Daniel W. Drezner, contributor, Foreign Policy magazine:
The administration is obviously using these kind of "we're falling behind other countries!" shtick as a way to build public support for investments in education and infrastructure. In the same speech he talks about falling behind South Korea, for example, he embraces the Korea-U.S. Free Trade Agreement.
New York City Mayor Michael Bloomberg in Time magazine
This was a powerful speech that rightly called for a new spirit of civility and cooperation in our public discourse. But in discussing the terrible tragedy in Tucson, he missed an opportunity to bring the country together on an issue that has support among the vast majority of Americans: fixing the nation's broken background check system that is designed to keep guns out of the hands of dangerous people.
Business Roundtable President John Engler, in a press release:
Business Roundtable is heartened by President Obama's focus on American competitiveness. At the same time, we also urge a careful review of all new spending proposals mentioned tonight. As Chairman Paul Ryan made clear in his response, American prosperity depends on our ability to simultaneously manage down the debt and deficit as we work to boost competitiveness. This work must build on the outline suggested by the President's own National Commission on Fiscal Responsibility and Reform.
Gerald F. Seib, Wall Street Journal contributor:
The speech was designed to show that Mr. Obama, just two months after suffering deep bruises in the midterm election, has a grasp of what a previous president called the vision thing. With its talk of investing in education, basic research and new technologies, the address marked a conscious effort to end the phase of his presidency focused on getting the country out of its economic mess, and to move on to a search for what is beyond the mess.
Philip Weiss, blogger on Mideast issues:
There was no mention of Egypt in tonight's State of the Union Speech, though the State Department released a statement on Egypt (below) that was blandly supportive of the protests.

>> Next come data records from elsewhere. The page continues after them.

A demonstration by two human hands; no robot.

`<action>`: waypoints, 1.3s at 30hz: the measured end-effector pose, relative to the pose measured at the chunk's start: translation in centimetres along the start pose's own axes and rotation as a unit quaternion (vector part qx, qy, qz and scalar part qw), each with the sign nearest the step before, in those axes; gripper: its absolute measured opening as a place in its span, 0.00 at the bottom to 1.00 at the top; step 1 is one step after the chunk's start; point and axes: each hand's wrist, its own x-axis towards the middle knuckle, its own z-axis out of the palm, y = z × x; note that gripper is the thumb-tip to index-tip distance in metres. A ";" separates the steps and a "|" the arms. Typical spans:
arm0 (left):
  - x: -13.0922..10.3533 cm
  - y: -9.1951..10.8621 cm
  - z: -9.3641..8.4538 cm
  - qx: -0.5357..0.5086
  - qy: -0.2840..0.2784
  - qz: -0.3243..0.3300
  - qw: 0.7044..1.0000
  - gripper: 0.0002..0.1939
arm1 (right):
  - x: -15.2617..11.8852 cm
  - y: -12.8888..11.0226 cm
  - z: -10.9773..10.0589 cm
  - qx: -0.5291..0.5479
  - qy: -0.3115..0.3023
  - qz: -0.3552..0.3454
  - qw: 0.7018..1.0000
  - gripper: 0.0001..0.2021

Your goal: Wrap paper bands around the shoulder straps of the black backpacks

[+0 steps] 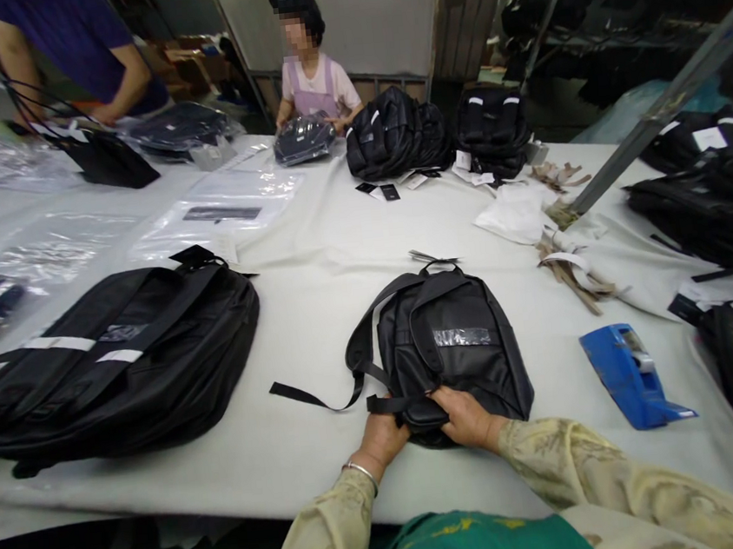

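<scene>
A black backpack (474,368) lies on the white-covered table right in front of me, its straps facing up and its top handle pointing away. One shoulder strap (359,332) loops out to the left, its loose webbing end trailing on the table. My left hand (383,434) grips the near left corner of the backpack, fingers partly hidden under a strap. My right hand (466,417) is closed on the bottom edge beside it, thumb on top. Clear tape covers a small patch on the back panel.
A blue tape dispenser (632,377) stands to the right. Stacked black backpacks (120,361) lie at left, more (397,136) at the far side. Clear plastic bags (216,212) spread across the left. A metal post (663,103) rises at right. Two co-workers (314,88) handle bags opposite.
</scene>
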 end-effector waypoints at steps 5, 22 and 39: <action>-0.9 0.1 0.9 0.020 0.008 0.001 1.000 0.11 | -0.4 -1.1 -0.5 -0.041 -0.016 0.008 0.999 0.33; -4.7 -1.0 0.3 -0.081 0.167 -0.164 0.969 0.04 | 3.0 -7.4 -2.9 -0.180 -0.042 -0.046 0.982 0.16; -5.0 2.2 0.2 -0.344 0.024 -0.388 0.855 0.19 | 1.3 -7.1 1.2 -0.160 0.012 -0.095 0.982 0.20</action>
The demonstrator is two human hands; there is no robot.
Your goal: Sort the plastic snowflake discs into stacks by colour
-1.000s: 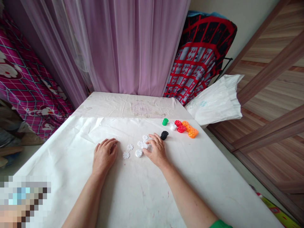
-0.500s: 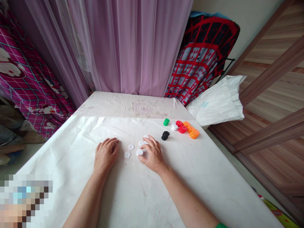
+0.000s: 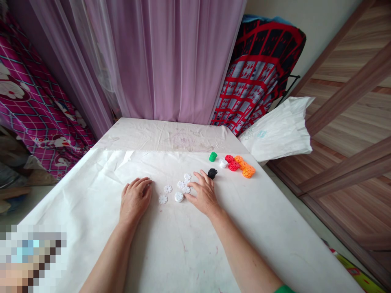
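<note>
My left hand (image 3: 136,199) rests on the white-covered table, fingers loosely curved and pointing right, with nothing visible in it. Beside it lie two loose white notched discs (image 3: 168,189), which look like snowflake building pieces. My right hand (image 3: 204,192) is open with its fingers apart, just right of the white pieces. Near its thumb stands a short stack of white discs (image 3: 179,197). Several more white discs (image 3: 181,184) lie flat by its fingertips, some overlapping. Behind the right hand is a stack of black discs (image 3: 212,173).
At the right of the table (image 3: 171,252) stand green (image 3: 213,156), white (image 3: 222,163), red (image 3: 233,165) and orange (image 3: 248,171) stacks of discs. A white bag (image 3: 277,130) hangs at the right edge. A purple curtain (image 3: 180,61) lies beyond; the lower left corner is pixelated.
My right hand has let go of a white disc at the short stack and moved slightly right, its fingers spreading. My left hand has stayed in place.
</note>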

Obama did mention Tunisia-- without any indication that the "dictator" he now denounces was "backed politically and militarily by the U.S. for more than two decades."
Rep. Steve Israel (D-NY), via Politico:
In the end, Obama got exactly what he wanted: He sailed above the partisan fray -- pointedly reaching out to Republicans on medical malpractice limits, cutting corporate tax rates and slashing domestic spending -- then watched as partisans dug back into their trenches.